Conditional requirement: this MUST be reported if multiple transcripts are associated with the same Gene_ID and the FISH probes are capable of distinguishing them.

Trace_ID

This fields reports the unique identifier for a DNA Trace identified as part of this experiment. Note: this is used to connect data in this table with a given Trace and with Trace specific measurements as recorded in the corresponding Trace Data table.

1

Conditional requirement: this column is mandatory if data in this table can be associated with a Trace identified as part of this experiment.

Sub_Cell_ROI_ID

If known, this fields reports the unique identifier for a Region of Interest (ROI) that represents the boundaries of a sub-cellular structure a given Spot is associated with. Note: this is used to connect individual Spots that are part of the same ROI. It is also used to connect data in this table with any ROI specific measurements such as boundaries, intensities or volume, recorded in the corresponding Sub-Cell ROI Data table.

1

Conditional requirement: this column is mandatory if data in this table can be associated with a Sub_Cell_ROI identified as part of this experiment.

Cell_ID

If known, this fields reports the unique identifier for the Cell a given Spot is associated with. Note: this is used to connect individual Spots that are part of the same Cell.
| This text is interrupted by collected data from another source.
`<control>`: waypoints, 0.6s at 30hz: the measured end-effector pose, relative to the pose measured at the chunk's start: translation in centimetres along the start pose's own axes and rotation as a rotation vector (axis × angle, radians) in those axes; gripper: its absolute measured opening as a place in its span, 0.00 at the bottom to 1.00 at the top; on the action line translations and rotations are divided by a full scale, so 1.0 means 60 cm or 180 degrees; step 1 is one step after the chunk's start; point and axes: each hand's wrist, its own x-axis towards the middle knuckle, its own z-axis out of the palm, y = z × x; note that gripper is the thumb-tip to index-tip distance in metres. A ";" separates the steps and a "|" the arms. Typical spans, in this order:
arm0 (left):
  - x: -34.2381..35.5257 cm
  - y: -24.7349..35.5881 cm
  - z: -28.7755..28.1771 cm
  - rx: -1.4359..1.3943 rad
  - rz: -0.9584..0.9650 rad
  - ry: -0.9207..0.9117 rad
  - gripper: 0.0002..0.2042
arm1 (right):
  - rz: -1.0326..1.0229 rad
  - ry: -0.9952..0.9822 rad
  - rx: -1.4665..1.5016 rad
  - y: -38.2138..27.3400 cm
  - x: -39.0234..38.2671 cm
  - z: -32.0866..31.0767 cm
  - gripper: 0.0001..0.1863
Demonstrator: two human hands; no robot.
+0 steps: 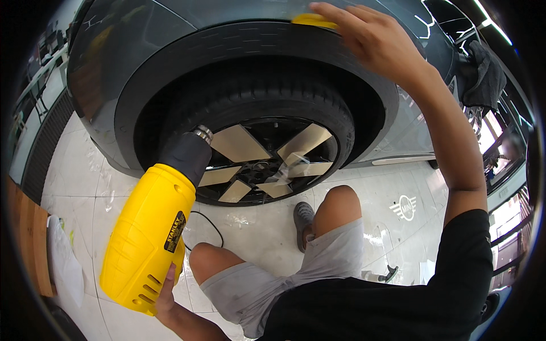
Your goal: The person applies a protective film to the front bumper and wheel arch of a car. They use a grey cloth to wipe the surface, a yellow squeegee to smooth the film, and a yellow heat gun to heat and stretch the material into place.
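Your left hand (pixel 165 298) has its grip wrapped shut around the handle of the yellow heat gun (pixel 151 233). Only a thumb and the heel of the hand show, low at the frame edge. The gun's dark barrel and metal nozzle (pixel 202 134) point up toward the tire (pixel 250 94) and the black wheel-arch trim (pixel 239 42).

Your right hand (pixel 369 37) is up on the arch, fingers pressed flat onto a small yellow squeegee (pixel 313 20), pinning it against the trim where it meets the grey body panel (pixel 142 23). The squeegee is mostly hidden under your fingers.

Suggestions for doing it well:
- Nozzle looks near the tire, well apart from the squeegee. Aim heat at the spot you're pressing, not the rubber.
- Sweep the gun, don't park it.
- Hold the squeegee flat and stroke along the arch curve.
- Mind the cord (pixel 213 224) on the floor by your knee (pixel 199 256).

You're crouched, so it's probably worth bracing before you push harder.
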 end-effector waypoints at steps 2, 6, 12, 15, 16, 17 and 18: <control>0.008 0.008 0.021 -0.0092 0.0064 -0.0026 0.21 | 0.0232 0.0023 -0.0301 0.028 -0.061 0.031 0.21; 0.027 0.053 0.036 -0.0460 -0.0416 -0.0408 0.23 | 0.0561 0.0337 0.0118 0.041 -0.115 0.050 0.24; 0.048 0.100 0.111 -0.1301 -0.0360 -0.0581 0.23 | 0.1627 0.1158 0.1144 0.032 -0.117 0.025 0.20; 0.052 0.104 0.143 -0.1381 -0.0332 -0.0577 0.22 | 0.1390 0.1207 0.1044 0.012 -0.091 0.035 0.17; 0.053 0.106 0.152 -0.1414 -0.0321 -0.0553 0.21 | 0.1327 0.1098 0.0906 0.014 -0.095 0.048 0.18; 0.053 0.107 0.158 -0.1416 -0.0299 -0.0549 0.21 | 0.1263 0.0990 0.0770 0.017 -0.097 0.057 0.18; 0.050 0.107 0.164 -0.1401 -0.0278 -0.0550 0.20 | 0.1103 0.1078 0.0764 0.015 -0.097 0.067 0.18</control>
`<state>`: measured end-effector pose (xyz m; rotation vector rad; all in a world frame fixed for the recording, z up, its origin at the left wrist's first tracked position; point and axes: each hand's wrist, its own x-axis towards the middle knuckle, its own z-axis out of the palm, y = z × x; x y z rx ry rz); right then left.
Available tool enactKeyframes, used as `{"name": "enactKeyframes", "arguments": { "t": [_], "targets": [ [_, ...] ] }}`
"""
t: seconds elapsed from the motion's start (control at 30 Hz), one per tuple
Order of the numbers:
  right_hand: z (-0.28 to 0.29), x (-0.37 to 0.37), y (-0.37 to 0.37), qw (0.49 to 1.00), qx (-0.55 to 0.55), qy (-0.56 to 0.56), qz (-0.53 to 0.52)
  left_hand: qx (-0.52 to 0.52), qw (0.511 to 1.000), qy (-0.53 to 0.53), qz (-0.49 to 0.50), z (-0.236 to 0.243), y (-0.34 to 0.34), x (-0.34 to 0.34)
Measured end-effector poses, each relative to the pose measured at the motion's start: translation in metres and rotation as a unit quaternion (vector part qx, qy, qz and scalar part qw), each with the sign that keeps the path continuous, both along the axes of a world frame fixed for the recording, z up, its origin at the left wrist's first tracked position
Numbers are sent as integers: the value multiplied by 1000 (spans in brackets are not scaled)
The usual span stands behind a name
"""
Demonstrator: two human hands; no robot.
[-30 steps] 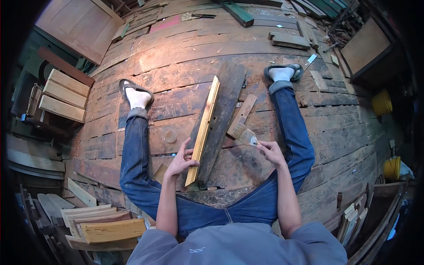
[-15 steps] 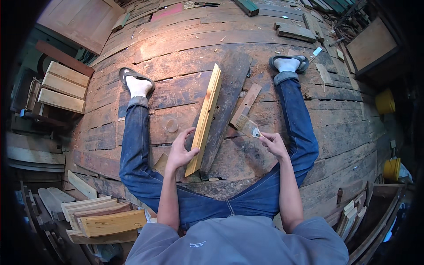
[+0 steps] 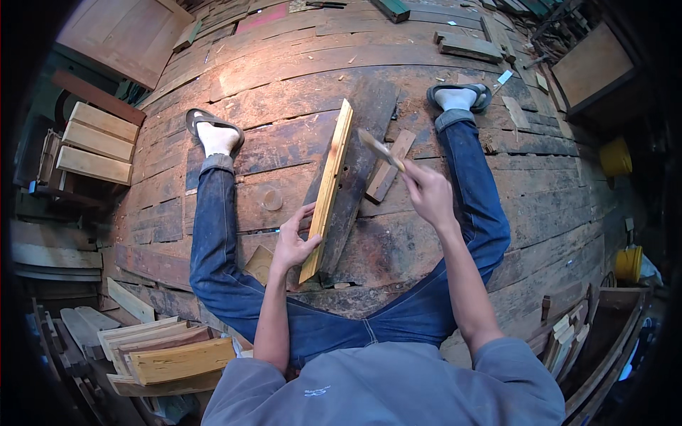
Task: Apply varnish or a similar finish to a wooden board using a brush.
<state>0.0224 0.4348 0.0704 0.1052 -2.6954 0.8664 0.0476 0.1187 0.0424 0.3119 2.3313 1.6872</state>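
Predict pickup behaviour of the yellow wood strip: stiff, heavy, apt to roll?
The yellow wood strip is probably stiff, judging by its straight run. It's likely fairly light, being slender. Rolling seems unlikely, given its flat-looking faces.

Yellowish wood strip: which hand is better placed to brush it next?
Probably the right hand: it holds the brush, whose bristles are raised just right of the strip. The left hand holds no brush and is at the strip's near half.
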Motion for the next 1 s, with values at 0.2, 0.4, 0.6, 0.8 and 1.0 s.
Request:
{"name": "enactKeyframes", "arguments": {
  "t": [0.2, 0.4, 0.6, 0.8, 1.0],
  "targets": [
    [18, -48, -35, 977, 206, 7, 47, 3, 1000, -14, -17, -4, -4, -1],
    [24, 0, -50, 972, 175, -44, 153, 29, 999, -19, -1, -7, -11, -1],
    [66, -5, -21, 943, 136, -131, 273, 8, 1000, -8, -21, -4, -7, -2],
    [54, -66, -8, 948, 128, -197, 215, 5, 999, -19, -28, -1, -11, -4],
    [45, -113, -2, 971, 224, -67, 52, 24, 998, -38, -33, -1, -9, -3]
  ]
}}
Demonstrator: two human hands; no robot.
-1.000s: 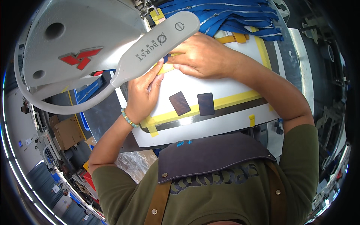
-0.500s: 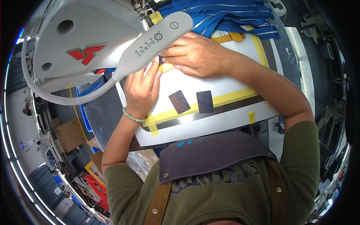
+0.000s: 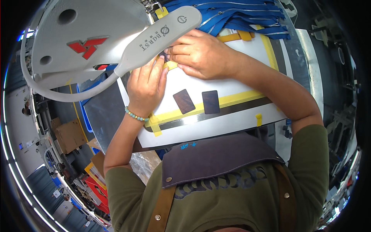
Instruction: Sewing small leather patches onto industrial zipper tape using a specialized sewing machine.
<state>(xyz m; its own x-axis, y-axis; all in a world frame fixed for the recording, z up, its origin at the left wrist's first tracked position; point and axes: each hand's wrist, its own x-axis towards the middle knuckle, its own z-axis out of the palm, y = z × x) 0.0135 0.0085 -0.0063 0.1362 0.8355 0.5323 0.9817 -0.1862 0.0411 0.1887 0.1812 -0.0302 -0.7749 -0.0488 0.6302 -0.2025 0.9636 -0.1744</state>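
Observation:
My left hand (image 3: 148, 83), a beaded bracelet at its wrist, reaches up to the sewing machine with fingers fairly straight and close together. Its fingertips press on a small dark patch (image 3: 166, 57) near the machine. From the other side my right hand (image 3: 201, 56) bends over the same patch, its fingers curled and touching it. Part of both hands' fingertips is covered by the white lamp (image 3: 160, 36). Closer to me lie two dark rectangular patches with rounded corners, one tilted (image 3: 184, 101), the other nearly straight (image 3: 210, 102), on the white work surface (image 3: 228, 87).
The bulky white sewing machine (image 3: 92, 27) fills the upper left, with the lamp's bent neck (image 3: 65, 96) in front. Blue zipper strips (image 3: 239, 17) are heaped at the back. Yellow tape (image 3: 232, 101) edges the surface. An orange-yellow guide (image 3: 232, 37) sits beyond my right hand.
The whole view has shifted slightly. Both hands stay at the dark patch by the machine, with only small finger movement; a little more of the patch shows. The two loose patches lie as before.

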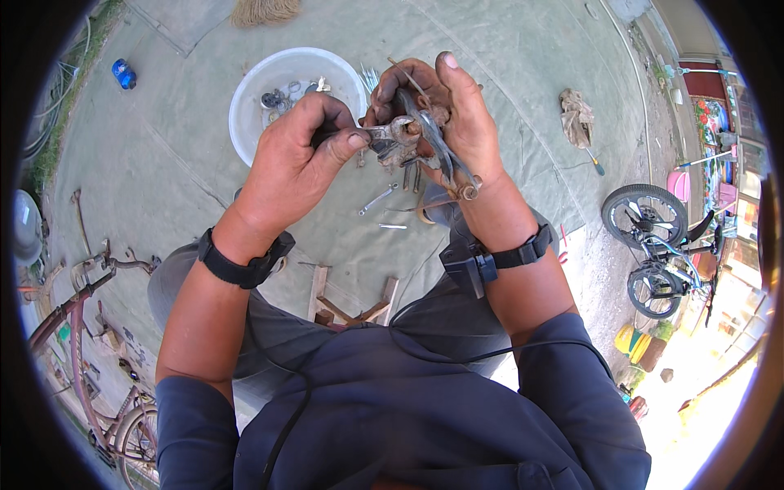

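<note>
My right hand (pixel 461 114) is closed round a grimy metal assembly (pixel 445 155) with dark curved arms, a bolt at its lower end and a thin rod sticking up. My left hand (pixel 306 159) pinches a short metal piece (pixel 380 131), which looks like a wrench, against the middle of that assembly. Below, two small wrenches (pixel 377 198) lie on the green ground sheet (pixel 180 131). Behind my hands, a white plastic basin (pixel 249 98) holds small metal parts.
A brush head (pixel 265 10) and blue bottle (pixel 124 73) lie farther out. A dirty rag (pixel 576 118) is at right, near a bicycle (pixel 645 216). A rusty bicycle (pixel 77 318) stands at left. A wooden frame (pixel 318 290) sits between my knees.
</note>
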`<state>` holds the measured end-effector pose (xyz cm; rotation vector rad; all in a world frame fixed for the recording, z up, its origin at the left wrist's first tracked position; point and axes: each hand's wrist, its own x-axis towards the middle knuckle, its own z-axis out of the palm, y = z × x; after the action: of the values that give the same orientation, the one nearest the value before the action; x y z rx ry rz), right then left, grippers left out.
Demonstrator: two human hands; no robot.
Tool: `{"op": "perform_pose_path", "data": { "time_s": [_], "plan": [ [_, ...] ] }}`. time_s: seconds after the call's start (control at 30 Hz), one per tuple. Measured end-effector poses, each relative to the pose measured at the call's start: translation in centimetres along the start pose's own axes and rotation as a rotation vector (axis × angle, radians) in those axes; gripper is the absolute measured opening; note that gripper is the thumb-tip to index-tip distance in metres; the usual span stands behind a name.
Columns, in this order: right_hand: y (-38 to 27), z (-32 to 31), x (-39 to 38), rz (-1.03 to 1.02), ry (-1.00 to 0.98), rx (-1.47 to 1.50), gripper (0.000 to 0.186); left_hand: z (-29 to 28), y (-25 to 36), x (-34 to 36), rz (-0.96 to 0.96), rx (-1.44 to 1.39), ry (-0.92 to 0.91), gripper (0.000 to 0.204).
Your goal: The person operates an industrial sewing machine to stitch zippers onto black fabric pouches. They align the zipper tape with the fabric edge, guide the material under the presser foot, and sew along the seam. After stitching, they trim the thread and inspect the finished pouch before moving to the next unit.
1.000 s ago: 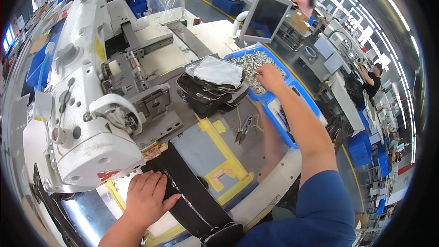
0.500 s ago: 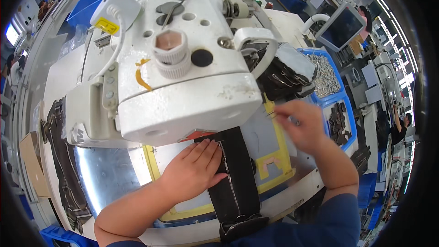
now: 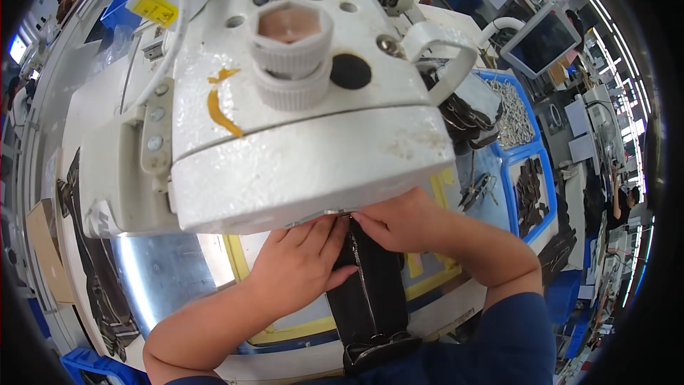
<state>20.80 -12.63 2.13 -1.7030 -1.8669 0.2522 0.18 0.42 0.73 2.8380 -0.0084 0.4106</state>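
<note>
1. Head view: The black strap [image 3: 370, 292], a long dark piece with a zipper line down its middle, is lying on the work plate just below the front of the white sewing machine [image 3: 299, 121], its far end slipping out of sight under the machine head.
2. Its long axis is running from the machine head straight back toward the person, ending in a thicker folded end near the table's front edge.
3. The left hand [image 3: 299, 267] is pressing flat on the strap's left side, just below the machine, fingers spread and extended rather than curled; it is holding the piece down, not gripping it.
4. The right hand [image 3: 399, 221] is sitting at the strap's top right, touching the machine's lower edge, fingers bent down onto the strap near where it is disappearing; whether they are pinching it I cannot tell.
5. Both hands are touching the strap; the right is nearer the hidden end.
6. Right of the machine, blue trays [image 3: 527, 164] are holding small metal parts and dark pieces.
</note>
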Motion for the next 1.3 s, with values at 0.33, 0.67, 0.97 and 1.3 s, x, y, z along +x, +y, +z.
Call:
{"op": "perform_pose_path", "data": {
  "time_s": [0.33,0.67,0.97,1.3],
  "plan": [
    [1.5,1.0,1.2,0.016,-0.042,-0.168,0.012,0.3,0.4,-0.1,-0.007,0.055,-0.073,0.075],
    [1.2,-0.4,4.2,0.032,-0.042,-0.08,0.013,-0.4,0.2,0.6,-0.066,0.015,-0.106,0.078],
    [0.5,0.8,-0.6,0.0,-0.114,-0.263,0.013,-1.0,-0.2,1.1,-0.088,-0.09,-0.074,0.074],
    [0.7,1.5,-0.6,0.004,-0.055,-0.166,0.028,-1.0,-1.0,1.2,-0.087,-0.269,0.024,0.072]
  ]
}}
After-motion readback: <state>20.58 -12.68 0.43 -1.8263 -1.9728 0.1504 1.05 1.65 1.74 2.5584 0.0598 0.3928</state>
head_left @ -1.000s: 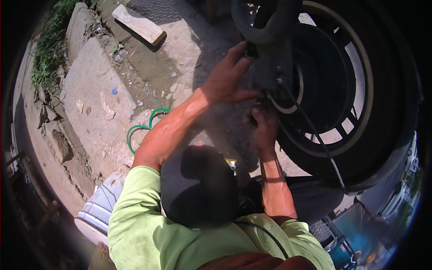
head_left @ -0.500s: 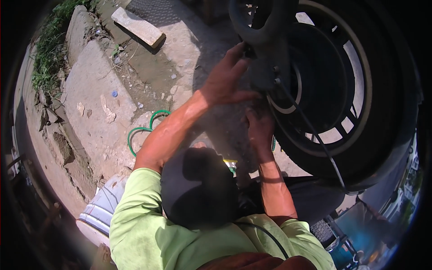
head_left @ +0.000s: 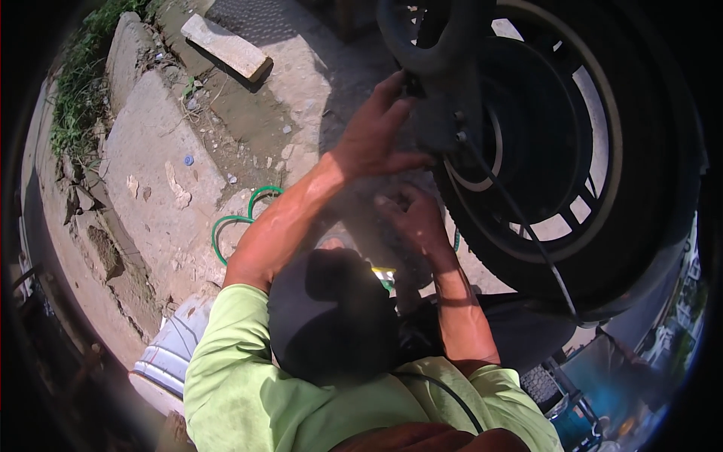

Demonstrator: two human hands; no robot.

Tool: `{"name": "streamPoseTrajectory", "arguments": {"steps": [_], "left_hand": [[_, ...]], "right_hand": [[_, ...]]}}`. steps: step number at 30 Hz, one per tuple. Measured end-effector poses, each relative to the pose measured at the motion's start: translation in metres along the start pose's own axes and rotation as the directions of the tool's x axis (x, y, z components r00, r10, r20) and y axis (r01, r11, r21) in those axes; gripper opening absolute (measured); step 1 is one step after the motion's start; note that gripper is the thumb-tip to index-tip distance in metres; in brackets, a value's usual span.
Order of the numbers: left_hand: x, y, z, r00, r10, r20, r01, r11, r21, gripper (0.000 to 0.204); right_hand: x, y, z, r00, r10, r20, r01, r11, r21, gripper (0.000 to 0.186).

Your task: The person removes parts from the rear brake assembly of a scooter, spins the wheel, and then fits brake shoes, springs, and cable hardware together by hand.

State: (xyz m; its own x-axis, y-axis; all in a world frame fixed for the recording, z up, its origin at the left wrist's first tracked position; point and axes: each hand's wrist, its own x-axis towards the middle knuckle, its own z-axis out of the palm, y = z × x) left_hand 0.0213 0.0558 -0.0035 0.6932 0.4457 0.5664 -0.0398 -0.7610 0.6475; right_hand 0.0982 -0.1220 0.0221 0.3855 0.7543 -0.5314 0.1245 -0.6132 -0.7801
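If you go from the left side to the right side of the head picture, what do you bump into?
Grass → green hose → left hand → right hand → black wheel.

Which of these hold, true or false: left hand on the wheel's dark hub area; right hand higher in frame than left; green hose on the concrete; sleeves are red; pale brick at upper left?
1. The left hand rests on the dark hub parts of the big black wheel. True.
2. The right hand is higher in frame than the left. False: it is lower.
3. A green coiled hose lies on the concrete ground. True.
4. The sleeves are red. False: the shirt is light green.
5. A pale rectangular brick lies at upper left. True.
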Motion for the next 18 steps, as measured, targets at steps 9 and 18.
{"name": "streamPoseTrajectory", "arguments": {"steps": [9, 18], "left_hand": [[0.0, 0.0, 0.001, 1.0, -0.003, 0.014, 0.003, 1.0, -0.002, 0.09], [0.002, 0.002, 0.002, 0.999, 0.022, -0.046, -0.023, 1.0, -0.006, 0.09]], "right_hand": [[0.004, 0.006, -0.007, 0.917, -0.338, -0.214, 0.332, 0.941, -0.066, 0.037], [0.016, 0.025, -0.006, 0.775, -0.49, -0.398, 0.43, 0.872, -0.235, 0.026]]}}
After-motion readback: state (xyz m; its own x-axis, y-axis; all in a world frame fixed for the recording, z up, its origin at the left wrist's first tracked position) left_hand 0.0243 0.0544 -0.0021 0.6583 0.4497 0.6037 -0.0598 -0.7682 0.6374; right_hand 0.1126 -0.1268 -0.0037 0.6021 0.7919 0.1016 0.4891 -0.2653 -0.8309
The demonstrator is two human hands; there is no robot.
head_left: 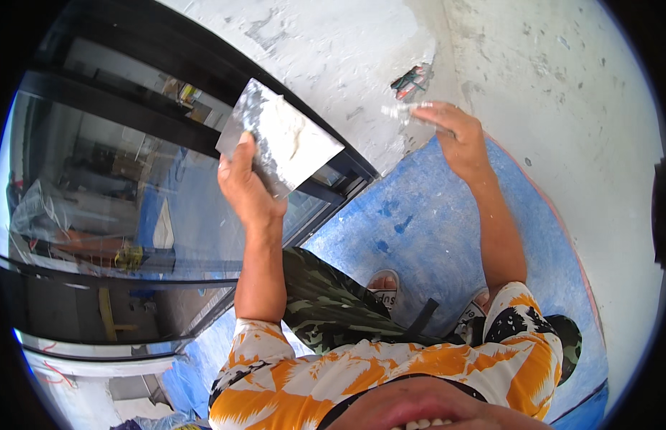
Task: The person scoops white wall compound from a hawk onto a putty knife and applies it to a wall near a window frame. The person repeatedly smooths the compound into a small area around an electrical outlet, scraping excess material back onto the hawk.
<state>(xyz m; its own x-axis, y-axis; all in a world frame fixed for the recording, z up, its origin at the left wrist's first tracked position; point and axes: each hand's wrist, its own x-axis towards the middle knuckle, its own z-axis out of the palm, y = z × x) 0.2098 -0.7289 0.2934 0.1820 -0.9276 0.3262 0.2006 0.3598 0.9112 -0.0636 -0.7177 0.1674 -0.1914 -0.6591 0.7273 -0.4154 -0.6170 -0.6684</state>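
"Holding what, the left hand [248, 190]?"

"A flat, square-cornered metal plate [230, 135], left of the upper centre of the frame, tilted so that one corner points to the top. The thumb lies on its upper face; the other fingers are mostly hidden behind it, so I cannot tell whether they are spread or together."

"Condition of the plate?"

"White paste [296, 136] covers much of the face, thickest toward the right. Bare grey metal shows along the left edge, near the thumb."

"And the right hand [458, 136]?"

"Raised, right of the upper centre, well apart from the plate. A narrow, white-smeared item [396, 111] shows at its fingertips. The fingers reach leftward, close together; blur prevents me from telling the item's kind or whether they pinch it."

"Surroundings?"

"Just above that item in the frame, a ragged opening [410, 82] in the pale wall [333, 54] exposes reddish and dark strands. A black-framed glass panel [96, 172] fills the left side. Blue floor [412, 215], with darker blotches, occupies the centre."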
It is also used to connect data in this table with any Cell specific measurements such as boundaries, intensities and volume, recorded in the corresponding Cell Data table.

1

Conditional requirement: this column is mandatory if data in this table can be associated with a Cell identified as part of this experiment.

Extra_Cell_ROI_ID

If known, this fields reports the unique identifier for a Region of Interest (ROI) that represents the boundaries of a extracellular structure (e.g., Tissue) a given Spot is associated with. Note: this is used to connect individual Spots that are part of the same ROI. It is also used to connect data in this table with any ROI specific measurements such as boundaries, intensities and volume, recorded in the corresponding Extra-Cell ROI Data table.

1

Conditional requirement: this column is mandatory if data in this table can be associated with a extracellular structure ROI (e.g., Tissue) identified as part of this experiment.